### Task objective
Search the records for the word "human" and copy each line in which it appears.

### Stored data entries
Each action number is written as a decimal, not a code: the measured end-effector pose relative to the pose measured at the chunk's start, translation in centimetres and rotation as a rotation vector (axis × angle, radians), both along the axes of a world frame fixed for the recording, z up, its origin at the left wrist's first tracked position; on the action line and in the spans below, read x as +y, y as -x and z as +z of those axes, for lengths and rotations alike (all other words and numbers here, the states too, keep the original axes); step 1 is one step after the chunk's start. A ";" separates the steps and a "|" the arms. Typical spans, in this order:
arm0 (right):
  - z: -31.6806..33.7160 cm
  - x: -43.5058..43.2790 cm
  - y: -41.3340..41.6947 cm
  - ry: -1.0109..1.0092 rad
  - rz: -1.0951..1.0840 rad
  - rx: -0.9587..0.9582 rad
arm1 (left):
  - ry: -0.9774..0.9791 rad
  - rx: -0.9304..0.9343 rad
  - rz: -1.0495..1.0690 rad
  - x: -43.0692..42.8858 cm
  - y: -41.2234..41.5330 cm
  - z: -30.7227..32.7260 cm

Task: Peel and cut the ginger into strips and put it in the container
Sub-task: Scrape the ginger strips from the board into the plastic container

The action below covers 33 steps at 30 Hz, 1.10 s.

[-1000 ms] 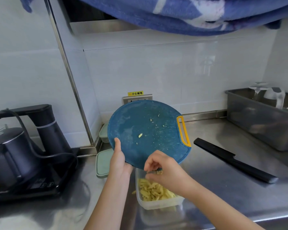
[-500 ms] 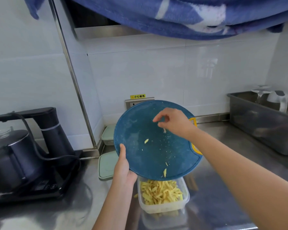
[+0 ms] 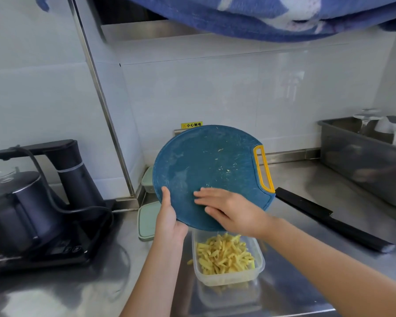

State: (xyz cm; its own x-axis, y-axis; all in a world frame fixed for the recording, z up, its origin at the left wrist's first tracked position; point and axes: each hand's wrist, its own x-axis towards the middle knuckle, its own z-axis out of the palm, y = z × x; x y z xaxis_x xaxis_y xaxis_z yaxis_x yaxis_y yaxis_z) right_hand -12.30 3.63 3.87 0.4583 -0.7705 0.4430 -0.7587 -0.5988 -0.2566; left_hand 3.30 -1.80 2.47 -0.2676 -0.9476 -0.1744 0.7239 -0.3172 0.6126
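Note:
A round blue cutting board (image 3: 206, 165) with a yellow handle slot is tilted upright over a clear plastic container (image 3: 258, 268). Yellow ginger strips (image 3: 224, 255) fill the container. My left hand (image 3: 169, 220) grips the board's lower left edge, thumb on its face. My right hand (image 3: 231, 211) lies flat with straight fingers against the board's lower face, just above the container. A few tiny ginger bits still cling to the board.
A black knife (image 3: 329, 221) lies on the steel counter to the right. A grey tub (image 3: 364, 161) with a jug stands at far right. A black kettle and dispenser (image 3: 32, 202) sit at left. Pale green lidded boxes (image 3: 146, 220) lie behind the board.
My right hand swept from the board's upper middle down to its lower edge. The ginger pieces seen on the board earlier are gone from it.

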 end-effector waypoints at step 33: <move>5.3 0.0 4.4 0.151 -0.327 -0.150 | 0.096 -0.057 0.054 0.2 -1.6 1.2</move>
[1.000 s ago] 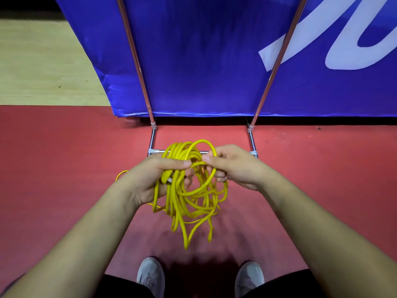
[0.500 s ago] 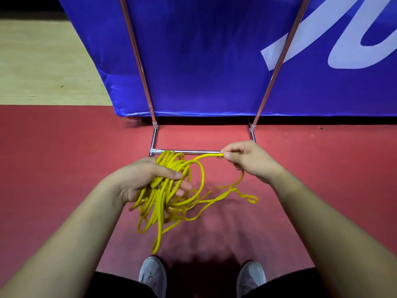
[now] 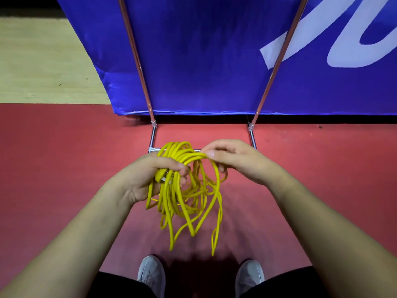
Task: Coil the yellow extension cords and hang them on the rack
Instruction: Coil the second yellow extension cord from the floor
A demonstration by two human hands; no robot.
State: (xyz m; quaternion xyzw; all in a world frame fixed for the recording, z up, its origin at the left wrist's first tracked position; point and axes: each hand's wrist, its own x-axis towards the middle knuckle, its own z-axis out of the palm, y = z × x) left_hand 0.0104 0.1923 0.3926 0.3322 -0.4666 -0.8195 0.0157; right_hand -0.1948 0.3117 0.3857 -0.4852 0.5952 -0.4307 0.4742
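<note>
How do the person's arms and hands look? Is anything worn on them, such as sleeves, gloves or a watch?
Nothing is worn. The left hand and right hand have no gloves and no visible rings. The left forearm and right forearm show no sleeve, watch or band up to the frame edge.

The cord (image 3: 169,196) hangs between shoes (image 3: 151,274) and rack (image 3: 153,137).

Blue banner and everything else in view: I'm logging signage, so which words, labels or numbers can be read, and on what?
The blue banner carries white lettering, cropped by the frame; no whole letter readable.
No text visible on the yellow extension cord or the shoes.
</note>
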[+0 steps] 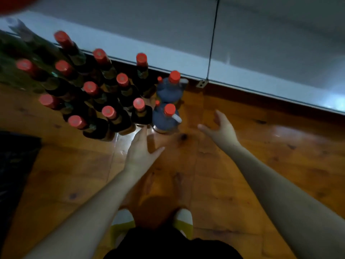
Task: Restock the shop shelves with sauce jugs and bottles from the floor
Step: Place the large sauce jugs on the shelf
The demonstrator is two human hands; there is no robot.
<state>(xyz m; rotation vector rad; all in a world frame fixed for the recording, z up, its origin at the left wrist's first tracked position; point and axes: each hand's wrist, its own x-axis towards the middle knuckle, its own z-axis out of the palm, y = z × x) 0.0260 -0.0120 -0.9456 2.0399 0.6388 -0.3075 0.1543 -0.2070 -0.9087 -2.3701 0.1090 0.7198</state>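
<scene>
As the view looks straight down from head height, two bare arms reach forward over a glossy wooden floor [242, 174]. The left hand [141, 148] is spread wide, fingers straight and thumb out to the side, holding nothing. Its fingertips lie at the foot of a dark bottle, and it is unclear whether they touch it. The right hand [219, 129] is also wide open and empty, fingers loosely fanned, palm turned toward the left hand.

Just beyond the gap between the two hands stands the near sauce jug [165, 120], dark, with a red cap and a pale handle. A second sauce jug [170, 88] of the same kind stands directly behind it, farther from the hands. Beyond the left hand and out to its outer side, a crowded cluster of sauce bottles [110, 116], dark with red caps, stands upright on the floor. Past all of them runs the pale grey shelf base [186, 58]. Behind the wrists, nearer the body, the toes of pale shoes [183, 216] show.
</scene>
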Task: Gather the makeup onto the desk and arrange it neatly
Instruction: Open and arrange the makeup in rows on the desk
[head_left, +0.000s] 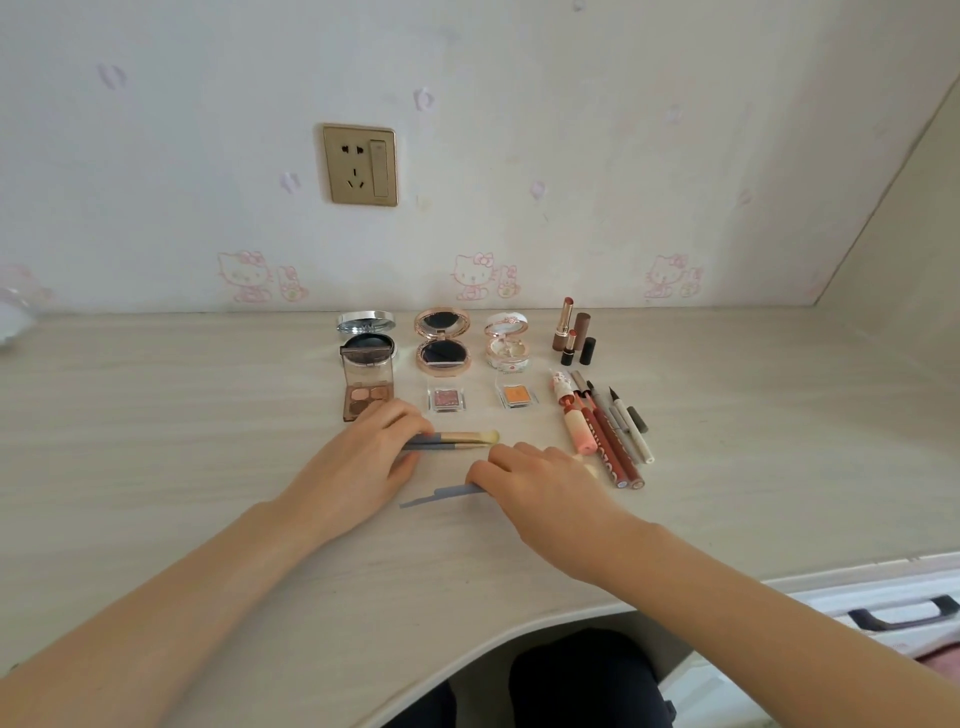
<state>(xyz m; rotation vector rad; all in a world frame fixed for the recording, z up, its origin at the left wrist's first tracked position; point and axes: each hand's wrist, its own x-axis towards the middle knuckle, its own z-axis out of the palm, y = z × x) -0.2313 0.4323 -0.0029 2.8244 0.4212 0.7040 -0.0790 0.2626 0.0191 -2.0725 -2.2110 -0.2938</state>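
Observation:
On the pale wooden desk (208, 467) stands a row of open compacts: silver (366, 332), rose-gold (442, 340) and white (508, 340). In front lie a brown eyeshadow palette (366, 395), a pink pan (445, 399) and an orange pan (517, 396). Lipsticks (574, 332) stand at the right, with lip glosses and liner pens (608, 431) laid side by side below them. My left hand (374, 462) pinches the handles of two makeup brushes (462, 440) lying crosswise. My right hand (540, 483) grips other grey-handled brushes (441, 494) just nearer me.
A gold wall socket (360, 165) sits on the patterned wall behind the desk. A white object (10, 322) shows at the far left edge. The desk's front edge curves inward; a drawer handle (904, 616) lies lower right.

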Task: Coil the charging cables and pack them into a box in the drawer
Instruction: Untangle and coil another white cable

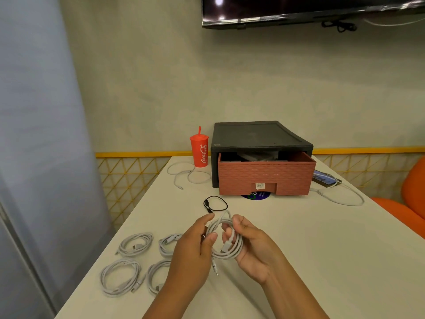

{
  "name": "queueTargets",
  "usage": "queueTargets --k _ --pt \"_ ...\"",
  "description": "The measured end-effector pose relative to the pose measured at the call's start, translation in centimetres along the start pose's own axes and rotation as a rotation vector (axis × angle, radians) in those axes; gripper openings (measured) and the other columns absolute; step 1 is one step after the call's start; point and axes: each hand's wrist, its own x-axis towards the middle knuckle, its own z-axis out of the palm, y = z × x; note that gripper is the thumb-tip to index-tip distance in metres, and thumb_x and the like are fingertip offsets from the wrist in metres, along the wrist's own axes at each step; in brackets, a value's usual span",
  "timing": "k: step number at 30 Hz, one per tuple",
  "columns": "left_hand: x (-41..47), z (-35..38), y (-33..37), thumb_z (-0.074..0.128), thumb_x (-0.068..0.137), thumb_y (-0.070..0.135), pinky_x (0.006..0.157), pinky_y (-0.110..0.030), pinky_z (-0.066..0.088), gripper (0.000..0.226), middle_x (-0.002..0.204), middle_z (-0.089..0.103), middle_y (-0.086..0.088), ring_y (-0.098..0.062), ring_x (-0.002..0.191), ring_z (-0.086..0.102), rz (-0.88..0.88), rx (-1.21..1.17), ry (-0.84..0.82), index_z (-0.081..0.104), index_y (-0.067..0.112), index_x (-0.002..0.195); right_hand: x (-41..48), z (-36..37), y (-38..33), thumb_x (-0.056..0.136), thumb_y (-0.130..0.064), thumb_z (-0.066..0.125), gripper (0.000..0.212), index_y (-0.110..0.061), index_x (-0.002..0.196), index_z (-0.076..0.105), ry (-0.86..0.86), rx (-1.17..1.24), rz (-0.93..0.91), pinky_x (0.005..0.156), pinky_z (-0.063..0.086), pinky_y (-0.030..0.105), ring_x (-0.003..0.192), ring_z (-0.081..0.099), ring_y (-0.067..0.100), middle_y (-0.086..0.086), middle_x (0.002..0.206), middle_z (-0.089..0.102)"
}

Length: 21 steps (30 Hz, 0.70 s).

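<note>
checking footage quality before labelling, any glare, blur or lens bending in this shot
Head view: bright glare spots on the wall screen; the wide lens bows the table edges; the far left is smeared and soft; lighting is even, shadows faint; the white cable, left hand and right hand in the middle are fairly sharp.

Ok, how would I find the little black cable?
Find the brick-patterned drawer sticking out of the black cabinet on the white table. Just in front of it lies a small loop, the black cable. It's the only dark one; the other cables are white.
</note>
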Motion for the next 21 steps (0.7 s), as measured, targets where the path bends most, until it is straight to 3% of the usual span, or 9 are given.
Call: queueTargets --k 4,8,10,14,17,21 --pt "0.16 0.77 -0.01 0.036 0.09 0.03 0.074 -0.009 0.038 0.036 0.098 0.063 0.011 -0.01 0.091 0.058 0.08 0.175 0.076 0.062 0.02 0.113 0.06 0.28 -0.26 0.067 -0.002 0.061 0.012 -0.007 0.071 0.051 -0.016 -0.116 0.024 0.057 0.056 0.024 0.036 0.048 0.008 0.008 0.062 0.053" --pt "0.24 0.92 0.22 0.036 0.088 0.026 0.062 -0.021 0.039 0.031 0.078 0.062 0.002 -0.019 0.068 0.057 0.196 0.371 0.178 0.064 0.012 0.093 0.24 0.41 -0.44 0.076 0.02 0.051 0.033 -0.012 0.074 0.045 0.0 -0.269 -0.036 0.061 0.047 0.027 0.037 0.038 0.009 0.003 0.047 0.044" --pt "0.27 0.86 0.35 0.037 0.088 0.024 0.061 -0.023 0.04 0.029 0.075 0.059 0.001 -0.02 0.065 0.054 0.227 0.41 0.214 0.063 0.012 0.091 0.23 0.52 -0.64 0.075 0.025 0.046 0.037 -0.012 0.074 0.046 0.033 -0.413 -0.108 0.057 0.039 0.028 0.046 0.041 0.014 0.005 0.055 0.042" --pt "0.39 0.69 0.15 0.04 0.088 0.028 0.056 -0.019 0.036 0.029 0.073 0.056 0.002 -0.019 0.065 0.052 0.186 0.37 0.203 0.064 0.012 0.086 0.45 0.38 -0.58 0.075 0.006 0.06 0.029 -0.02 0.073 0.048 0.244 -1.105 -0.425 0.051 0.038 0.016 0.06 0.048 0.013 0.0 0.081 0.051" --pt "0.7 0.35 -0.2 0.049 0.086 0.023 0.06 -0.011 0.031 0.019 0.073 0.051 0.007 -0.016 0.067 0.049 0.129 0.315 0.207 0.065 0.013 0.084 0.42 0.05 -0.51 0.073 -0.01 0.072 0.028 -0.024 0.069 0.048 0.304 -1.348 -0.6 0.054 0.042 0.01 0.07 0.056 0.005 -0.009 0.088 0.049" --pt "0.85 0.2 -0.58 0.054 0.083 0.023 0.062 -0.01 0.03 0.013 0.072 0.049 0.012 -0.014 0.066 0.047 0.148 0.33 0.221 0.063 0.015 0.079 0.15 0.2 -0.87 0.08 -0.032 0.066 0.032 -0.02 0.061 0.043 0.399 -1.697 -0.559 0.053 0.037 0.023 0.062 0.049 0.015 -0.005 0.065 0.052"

### Exercise answer
A demonstration by two human hands; no robot.
The demonstrator is two human hands; there is no robot.

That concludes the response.